#### RECORDED INFORMATION:
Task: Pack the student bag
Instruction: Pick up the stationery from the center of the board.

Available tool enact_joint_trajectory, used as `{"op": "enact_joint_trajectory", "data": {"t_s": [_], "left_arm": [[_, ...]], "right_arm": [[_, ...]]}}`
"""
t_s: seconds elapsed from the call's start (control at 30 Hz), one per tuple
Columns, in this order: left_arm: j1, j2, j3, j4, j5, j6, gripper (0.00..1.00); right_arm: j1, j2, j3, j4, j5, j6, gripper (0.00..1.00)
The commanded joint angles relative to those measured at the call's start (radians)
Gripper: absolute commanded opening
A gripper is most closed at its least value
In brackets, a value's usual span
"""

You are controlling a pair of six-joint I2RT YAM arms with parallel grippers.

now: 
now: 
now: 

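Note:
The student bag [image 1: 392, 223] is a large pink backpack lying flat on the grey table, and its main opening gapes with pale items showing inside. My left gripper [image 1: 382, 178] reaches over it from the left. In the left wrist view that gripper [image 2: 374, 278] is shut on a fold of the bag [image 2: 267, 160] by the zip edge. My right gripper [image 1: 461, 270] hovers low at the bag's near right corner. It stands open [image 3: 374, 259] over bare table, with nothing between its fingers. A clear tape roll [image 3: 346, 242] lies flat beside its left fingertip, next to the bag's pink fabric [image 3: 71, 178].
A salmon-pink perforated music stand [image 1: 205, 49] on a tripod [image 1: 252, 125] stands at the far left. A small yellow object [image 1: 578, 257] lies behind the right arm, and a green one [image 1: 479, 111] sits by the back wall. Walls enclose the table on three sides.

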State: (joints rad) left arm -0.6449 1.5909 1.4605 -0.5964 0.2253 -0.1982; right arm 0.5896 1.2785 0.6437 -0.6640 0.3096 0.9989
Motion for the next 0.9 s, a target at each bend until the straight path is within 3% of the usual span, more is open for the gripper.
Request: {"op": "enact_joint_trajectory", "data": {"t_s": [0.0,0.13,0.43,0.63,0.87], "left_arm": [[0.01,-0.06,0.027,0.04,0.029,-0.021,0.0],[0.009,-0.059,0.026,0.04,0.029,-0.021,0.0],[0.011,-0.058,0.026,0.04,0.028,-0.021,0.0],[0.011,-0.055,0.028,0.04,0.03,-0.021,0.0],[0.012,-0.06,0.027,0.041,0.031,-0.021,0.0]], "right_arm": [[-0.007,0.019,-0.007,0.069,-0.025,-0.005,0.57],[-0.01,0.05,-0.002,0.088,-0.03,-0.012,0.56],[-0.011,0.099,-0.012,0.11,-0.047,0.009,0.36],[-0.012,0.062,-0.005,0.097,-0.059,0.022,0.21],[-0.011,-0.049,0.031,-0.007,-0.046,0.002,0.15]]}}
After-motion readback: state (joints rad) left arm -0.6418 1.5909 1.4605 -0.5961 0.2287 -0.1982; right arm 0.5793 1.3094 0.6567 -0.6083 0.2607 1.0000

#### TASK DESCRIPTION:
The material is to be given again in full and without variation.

#### TASK RESPONSE:
Task: Pack the student bag
Instruction: Pick up the stationery from the center of the board.

Available tool enact_joint_trajectory, used as `{"op": "enact_joint_trajectory", "data": {"t_s": [_], "left_arm": [[_, ...]], "right_arm": [[_, ...]]}}`
"""
t_s: seconds elapsed from the call's start (control at 30 Hz), one per tuple
Columns, in this order: left_arm: j1, j2, j3, j4, j5, j6, gripper (0.00..1.00); right_arm: j1, j2, j3, j4, j5, j6, gripper (0.00..1.00)
The commanded joint angles relative to those measured at the call's start (radians)
Gripper: absolute commanded opening
A gripper is most closed at its least value
In brackets, a value's usual span
"""

You are controlling a pair of six-joint I2RT YAM arms with parallel grippers.

now: 
now: 
now: 

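Note:
The student bag [image 1: 392, 223] is a large pink backpack lying flat on the grey table, and its main opening gapes with pale items showing inside. My left gripper [image 1: 382, 178] reaches over it from the left. In the left wrist view that gripper [image 2: 374, 278] is shut on a fold of the bag [image 2: 267, 160] by the zip edge. My right gripper [image 1: 461, 270] hovers low at the bag's near right corner. It stands open [image 3: 374, 259] over bare table, with nothing between its fingers. A clear tape roll [image 3: 346, 242] lies flat beside its left fingertip, next to the bag's pink fabric [image 3: 71, 178].
A salmon-pink perforated music stand [image 1: 205, 49] on a tripod [image 1: 252, 125] stands at the far left. A small yellow object [image 1: 578, 257] lies behind the right arm, and a green one [image 1: 479, 111] sits by the back wall. Walls enclose the table on three sides.
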
State: (joints rad) left arm -0.6449 1.5909 1.4605 -0.5964 0.2253 -0.1982; right arm 0.5896 1.2785 0.6437 -0.6640 0.3096 0.9989
Motion for the next 0.9 s, a target at each bend until the straight path is within 3% of the usual span, more is open for the gripper.
Request: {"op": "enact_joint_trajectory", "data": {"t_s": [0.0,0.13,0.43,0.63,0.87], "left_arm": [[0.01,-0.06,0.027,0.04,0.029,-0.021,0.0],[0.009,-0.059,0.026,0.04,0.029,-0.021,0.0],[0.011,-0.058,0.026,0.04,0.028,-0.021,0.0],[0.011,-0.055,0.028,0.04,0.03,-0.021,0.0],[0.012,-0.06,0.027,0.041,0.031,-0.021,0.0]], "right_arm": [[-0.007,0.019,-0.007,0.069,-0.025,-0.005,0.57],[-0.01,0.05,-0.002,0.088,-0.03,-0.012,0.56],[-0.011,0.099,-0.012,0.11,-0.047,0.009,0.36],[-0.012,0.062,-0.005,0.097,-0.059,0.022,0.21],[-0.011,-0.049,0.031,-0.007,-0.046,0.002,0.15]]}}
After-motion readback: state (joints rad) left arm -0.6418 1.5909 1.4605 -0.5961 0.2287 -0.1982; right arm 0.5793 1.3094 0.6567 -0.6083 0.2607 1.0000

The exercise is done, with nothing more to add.